Il premio si divide in due categorie: una per libri destinati a lettrici e lettori dai 6 ai 10 anni (+6) e una per lettrici e lettori dagli 11 ai 15 anni (+11).

La cerimonia di proclamazione si è svolta sul sito di Repubblica che ha ospitato la premiazione permettendo alla competizione di rispettare i tempi e la programmazione previsti dalla Bologna Children’s Book Fair, in questa edizione in versione online, dal 4 al 7 maggio, la giuria era composta da 2000 lettori, ragazze e ragazzi fra i 6 e i 15 anni di età a di 140 scuole, gruppi di lettura, biblioteche e istituti scolastici in Italia e all’estero (Bruxelles, Madrid, Monaco, Parigi, Vienna e Zurigo).

I vincitori sono:

Nebbia di Marta Palazzesi (Il Castoro) per la categoria +6.
Londra, 1880. Clay ha 13 anni ed è un mudlark: uno dei ragazzi che vivono in baracche sul Tamigi, vendendo gli oggetti che trovano nel fango lungo le rive. Quando un nuovo circo si stabilisce in città, Clay sente di doverci andare. Sorpreso a curiosare da Ollie, la giovane nipote della cartomante, viene portato al cospetto della gabbia del lupo, l’ultimo esemplare rimasto nel Regno Unito. Nebbia – così lo rinomina Clay – è feroce, arrabbiato, assolutamente indomabile. Da quel momento, in Clay scatta qualcosa: vuole, con tutte le sue forze, che l’animale ritorni libero e, con la stessa tenacia, cerca di creare un legame con lui, aiutato da Ollie.

Marta Palazzesi è nata a Milano e ha 35 anni. È autrice di libri per bambini e ragazzi, traduttrice di sceneggiature e copioni teatrali e consulente editoriale. Fa parte del Centro Formazione Supereroi, un’associazione no-profit che tiene laboratori di scrittura creativa nelle scuole medie e superiori di Milano e provincia.

Una per i Murphy di Lynda Mullaly Hunt (Uovonero) per la categoria +11.
Premiato anche Sante Bandirali traduttore del libro.
Carley Connors viene da Las Vegas, e Las Vegas è un posto dove piangere è roba da idioti; ma quando si trova piena di lividi in una stanza d’ospedale mentre sua mamma è in coma nella stanza a fianco, Carley non trova la forza di lottare contro quello che la aspetta: l’affido temporaneo in una famiglia sconosciuta del Connecticut. I Murphy sembrano usciti da uno spot pubblicitario: ordinati, carini, perfetti… di plastica.

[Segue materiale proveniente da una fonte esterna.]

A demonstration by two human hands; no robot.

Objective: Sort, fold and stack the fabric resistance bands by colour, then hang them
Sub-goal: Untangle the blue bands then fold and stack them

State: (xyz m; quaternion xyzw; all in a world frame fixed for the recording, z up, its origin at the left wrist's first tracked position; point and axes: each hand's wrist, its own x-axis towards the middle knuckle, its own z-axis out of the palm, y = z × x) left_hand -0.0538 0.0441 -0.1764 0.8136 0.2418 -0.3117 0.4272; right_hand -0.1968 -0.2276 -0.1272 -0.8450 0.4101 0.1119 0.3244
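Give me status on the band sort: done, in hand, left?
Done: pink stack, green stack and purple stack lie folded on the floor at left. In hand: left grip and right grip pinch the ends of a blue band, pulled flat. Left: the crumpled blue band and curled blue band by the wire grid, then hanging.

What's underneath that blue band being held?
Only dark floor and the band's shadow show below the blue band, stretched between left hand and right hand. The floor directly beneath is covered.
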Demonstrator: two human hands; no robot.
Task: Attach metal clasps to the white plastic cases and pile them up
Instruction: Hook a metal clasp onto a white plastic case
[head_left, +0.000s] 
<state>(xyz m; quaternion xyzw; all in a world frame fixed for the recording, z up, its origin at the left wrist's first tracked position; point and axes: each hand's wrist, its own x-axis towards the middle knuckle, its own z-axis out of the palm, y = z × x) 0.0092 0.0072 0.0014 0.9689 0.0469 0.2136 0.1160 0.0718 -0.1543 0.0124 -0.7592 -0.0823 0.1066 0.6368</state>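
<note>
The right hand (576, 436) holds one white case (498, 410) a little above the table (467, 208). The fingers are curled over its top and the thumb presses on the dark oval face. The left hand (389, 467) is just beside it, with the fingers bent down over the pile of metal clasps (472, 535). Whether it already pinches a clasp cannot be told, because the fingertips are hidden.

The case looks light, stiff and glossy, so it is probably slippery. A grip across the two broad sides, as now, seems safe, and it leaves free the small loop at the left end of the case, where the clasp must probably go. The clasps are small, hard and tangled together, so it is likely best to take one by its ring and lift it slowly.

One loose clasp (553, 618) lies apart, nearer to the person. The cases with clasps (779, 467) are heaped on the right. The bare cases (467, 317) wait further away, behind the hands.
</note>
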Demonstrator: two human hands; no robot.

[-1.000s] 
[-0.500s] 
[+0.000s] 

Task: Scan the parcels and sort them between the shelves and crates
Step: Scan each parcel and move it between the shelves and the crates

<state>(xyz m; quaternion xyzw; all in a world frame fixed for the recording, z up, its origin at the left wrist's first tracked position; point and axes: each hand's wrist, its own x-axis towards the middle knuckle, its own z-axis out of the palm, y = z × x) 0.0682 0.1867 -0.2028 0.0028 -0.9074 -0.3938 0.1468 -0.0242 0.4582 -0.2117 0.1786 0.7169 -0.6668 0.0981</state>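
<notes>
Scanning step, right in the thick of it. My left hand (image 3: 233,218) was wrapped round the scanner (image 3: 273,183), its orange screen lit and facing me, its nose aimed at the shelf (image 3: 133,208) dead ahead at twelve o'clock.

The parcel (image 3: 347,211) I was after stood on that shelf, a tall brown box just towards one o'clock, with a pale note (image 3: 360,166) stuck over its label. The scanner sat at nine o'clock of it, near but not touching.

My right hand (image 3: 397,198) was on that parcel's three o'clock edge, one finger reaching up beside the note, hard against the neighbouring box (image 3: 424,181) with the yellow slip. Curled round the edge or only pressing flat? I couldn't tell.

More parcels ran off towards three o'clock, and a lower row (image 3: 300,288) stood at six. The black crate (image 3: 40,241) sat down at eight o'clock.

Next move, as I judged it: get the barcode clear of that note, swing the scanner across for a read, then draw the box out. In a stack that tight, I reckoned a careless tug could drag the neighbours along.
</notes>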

Ma quella che all’inizio le sembra una prigione, poco alla volta si trasforma in una vera casa. Possibile che esistano davvero le famiglie felici? Forse basterebbe trovare il coraggio di grattare sotto quella fastidiosa patina di normalità, e sotto la propria paura, per riuscire a diventare gli eroi della propria storia.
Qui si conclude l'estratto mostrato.